Here's An Example Where The Poisson Distribution Was Used

Heres An Example Where The Poisson Distribution Was Used In A Materni

Here’s an example where the Poisson distribution was used in a maternity hospital to work out how many births would be expected during the night. The hospital had 3000 deliveries each year, so if these happened randomly around the clock 1000 deliveries would be expected between the hours of midnight and 8.00 a.m. This is the time when many staff is off duty and it is important to ensure that there will be enough people to cope with the workload on any particular night. The average number of deliveries per night is 1000/365, which is approximately 2.74. From this average rate, the probability of delivering 0, 1, 2, etc. babies each night can be calculated using the Poisson distribution.
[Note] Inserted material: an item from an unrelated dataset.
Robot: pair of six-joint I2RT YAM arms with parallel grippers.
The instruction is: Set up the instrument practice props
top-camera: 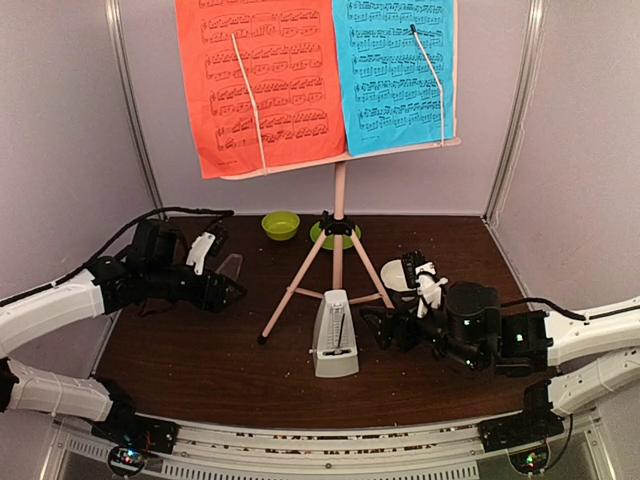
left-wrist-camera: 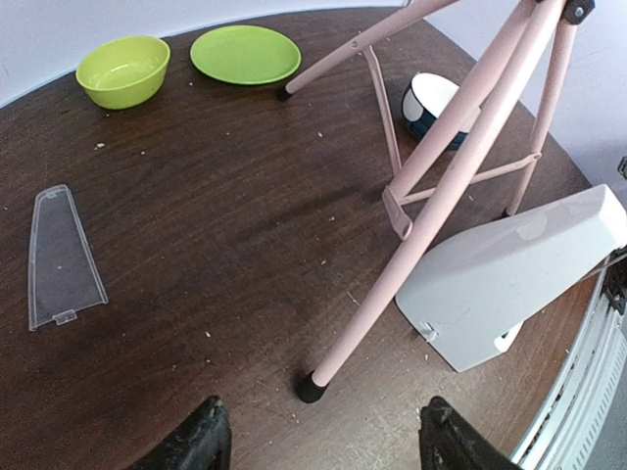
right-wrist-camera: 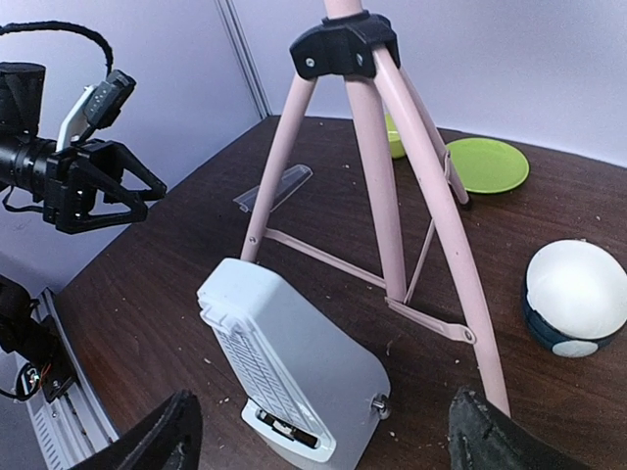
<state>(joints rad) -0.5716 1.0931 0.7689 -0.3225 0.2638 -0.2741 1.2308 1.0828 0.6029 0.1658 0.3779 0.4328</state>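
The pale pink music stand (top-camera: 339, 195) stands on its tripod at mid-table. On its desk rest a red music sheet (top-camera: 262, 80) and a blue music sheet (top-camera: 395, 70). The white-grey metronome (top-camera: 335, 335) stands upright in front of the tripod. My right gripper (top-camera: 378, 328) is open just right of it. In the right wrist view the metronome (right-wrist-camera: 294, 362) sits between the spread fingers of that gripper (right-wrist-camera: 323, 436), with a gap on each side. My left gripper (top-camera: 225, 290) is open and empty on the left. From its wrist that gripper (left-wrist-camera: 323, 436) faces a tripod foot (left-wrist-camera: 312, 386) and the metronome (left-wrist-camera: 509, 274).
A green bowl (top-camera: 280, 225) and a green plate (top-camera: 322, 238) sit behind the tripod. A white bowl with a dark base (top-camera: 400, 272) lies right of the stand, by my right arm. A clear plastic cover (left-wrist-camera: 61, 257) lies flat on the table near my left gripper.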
Some probabilities are provided: P(0) = 2.74^0 e^-2.74 / 0! = 0.065; P(1) = 2.74^1 e^-2.74 / 1! = 0.177; P(2) = 2.74^2 e^-2.74 / 2! = 0.242; P(3) = 2.74^3 e^-2.74 / 3! = 0.221.

Analysis of Births Pattern Using the Poisson Distribution

This case exemplifies how the Poisson distribution predicts the likelihood of a given number of events—the number of deliveries—occurring within a fixed interval, here during the night hours. To further analyze, we address three specific questions:

(i) On how many days in the year would 5 or more deliveries be expected?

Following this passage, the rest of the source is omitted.